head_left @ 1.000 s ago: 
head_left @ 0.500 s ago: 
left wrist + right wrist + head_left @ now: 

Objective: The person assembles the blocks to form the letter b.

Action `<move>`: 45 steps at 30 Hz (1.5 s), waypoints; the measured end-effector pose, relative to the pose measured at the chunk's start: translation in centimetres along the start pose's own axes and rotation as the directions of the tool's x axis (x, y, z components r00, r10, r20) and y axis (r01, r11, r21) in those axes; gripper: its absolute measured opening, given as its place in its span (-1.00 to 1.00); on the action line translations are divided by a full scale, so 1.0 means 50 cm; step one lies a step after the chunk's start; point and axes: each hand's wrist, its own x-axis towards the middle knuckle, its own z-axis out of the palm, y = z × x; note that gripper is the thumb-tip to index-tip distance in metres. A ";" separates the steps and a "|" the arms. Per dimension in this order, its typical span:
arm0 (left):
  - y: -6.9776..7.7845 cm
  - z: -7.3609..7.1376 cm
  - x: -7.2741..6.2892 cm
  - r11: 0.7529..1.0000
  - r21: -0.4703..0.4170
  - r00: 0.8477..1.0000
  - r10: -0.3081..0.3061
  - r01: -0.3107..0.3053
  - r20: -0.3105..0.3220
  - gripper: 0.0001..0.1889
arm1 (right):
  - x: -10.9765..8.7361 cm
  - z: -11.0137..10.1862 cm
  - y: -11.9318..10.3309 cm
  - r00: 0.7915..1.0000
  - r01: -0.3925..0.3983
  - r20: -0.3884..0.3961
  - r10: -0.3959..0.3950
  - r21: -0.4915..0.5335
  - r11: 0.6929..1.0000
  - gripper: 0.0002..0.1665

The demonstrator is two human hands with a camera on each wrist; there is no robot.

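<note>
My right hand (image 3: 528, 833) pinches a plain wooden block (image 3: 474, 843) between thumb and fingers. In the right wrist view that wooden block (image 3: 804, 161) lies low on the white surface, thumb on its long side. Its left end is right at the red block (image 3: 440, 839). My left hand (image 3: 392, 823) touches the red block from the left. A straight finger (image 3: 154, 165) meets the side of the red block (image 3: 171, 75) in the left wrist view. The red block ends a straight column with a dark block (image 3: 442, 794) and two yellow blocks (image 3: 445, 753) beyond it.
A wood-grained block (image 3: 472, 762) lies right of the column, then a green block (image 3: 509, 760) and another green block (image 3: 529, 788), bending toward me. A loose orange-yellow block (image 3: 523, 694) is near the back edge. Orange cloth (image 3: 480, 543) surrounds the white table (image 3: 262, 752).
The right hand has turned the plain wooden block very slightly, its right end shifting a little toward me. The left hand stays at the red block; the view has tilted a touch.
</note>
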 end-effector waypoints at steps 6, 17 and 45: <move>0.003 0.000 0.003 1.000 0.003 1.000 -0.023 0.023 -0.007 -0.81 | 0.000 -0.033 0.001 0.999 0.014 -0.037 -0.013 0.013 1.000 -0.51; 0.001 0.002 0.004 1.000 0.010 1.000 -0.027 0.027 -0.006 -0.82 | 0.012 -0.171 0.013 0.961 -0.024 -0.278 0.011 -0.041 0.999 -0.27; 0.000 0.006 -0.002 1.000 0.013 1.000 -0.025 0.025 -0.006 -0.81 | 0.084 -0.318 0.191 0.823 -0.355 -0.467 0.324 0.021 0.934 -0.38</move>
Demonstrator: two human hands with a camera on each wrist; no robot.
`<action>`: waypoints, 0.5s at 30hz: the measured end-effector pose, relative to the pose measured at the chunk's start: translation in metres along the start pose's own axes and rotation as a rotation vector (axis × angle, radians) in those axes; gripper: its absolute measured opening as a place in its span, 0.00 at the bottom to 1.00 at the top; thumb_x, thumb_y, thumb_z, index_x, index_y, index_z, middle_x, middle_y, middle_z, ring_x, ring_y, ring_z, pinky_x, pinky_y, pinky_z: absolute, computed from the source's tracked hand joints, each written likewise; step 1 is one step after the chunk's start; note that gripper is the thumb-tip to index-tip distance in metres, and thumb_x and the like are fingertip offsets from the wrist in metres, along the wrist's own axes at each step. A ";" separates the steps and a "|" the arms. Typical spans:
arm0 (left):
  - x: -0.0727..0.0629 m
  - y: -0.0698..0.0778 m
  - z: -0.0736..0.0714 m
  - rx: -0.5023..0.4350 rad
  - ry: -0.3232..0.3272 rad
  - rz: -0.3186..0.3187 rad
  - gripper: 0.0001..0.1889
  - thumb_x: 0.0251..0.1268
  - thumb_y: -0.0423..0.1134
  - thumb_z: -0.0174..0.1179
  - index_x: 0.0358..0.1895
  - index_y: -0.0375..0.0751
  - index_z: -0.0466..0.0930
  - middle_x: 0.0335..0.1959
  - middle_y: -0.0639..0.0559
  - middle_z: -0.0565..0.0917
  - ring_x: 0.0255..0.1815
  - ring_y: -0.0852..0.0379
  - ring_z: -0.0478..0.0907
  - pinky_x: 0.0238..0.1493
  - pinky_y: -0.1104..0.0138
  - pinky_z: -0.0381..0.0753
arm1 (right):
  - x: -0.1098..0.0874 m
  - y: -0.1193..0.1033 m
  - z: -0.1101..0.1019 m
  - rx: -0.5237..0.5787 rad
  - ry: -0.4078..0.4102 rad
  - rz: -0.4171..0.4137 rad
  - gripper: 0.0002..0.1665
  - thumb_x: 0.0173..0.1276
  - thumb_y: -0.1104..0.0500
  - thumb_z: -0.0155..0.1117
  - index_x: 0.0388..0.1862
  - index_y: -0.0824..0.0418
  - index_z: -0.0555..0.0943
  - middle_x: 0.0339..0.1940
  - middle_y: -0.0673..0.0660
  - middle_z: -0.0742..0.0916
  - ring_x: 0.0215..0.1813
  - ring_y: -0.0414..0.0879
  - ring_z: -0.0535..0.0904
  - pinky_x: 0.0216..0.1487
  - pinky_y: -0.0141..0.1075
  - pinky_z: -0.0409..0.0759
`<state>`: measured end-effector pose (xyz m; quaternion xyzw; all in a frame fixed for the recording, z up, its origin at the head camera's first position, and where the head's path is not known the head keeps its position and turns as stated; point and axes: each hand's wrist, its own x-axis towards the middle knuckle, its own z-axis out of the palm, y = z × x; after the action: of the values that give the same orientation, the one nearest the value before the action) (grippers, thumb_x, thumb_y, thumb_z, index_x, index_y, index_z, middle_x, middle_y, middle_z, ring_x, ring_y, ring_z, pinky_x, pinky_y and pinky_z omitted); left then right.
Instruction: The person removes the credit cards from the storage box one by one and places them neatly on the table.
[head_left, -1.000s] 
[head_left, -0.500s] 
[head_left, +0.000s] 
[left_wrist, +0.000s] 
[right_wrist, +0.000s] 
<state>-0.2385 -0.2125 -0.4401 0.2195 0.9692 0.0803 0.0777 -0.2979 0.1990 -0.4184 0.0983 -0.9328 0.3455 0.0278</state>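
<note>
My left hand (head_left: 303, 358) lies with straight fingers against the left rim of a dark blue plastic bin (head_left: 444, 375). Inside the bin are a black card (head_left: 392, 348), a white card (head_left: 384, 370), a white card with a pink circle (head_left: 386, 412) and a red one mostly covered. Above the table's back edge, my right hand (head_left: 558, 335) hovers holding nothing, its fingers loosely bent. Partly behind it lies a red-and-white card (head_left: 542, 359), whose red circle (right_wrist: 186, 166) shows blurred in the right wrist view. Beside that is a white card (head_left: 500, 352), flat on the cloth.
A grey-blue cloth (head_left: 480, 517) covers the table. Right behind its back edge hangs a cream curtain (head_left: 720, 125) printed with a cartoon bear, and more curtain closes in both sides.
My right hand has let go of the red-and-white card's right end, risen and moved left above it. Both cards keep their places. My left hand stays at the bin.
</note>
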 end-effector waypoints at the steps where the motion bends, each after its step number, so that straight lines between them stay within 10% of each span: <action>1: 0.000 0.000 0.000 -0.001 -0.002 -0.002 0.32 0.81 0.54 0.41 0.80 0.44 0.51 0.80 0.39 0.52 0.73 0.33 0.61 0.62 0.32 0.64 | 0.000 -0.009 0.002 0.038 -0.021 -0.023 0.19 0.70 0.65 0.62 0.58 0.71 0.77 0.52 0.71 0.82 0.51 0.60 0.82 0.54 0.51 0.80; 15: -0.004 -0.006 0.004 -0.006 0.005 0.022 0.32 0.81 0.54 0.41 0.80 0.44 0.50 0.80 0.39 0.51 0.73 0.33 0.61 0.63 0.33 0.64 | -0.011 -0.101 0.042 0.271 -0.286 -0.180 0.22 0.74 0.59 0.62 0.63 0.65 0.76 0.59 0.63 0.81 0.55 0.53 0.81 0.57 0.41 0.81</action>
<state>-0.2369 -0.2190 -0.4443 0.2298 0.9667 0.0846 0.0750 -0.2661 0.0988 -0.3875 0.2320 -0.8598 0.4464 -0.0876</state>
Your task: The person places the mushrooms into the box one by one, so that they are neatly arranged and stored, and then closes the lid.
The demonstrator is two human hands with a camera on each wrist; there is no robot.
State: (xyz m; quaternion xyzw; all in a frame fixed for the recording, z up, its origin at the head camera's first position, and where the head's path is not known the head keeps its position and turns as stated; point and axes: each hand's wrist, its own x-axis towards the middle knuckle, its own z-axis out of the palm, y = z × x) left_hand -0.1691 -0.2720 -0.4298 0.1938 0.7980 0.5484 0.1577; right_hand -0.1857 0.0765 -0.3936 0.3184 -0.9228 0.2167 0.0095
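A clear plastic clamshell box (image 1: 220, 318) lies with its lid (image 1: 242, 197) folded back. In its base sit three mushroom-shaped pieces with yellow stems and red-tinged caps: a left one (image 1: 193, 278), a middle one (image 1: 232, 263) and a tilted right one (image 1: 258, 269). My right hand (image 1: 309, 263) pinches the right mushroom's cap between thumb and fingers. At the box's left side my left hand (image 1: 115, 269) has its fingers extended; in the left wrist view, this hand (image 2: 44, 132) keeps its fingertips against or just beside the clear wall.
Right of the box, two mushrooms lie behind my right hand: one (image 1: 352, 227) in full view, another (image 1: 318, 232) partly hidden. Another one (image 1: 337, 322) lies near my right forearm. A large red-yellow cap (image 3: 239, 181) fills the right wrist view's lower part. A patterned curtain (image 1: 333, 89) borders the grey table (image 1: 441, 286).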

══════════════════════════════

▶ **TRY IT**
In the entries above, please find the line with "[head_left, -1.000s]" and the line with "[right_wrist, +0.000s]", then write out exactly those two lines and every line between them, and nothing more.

▶ **REPLY**
[head_left, -1.000s] 
[head_left, -0.500s] 
[head_left, +0.000s] 
[left_wrist, +0.000s] 
[right_wrist, +0.000s] 

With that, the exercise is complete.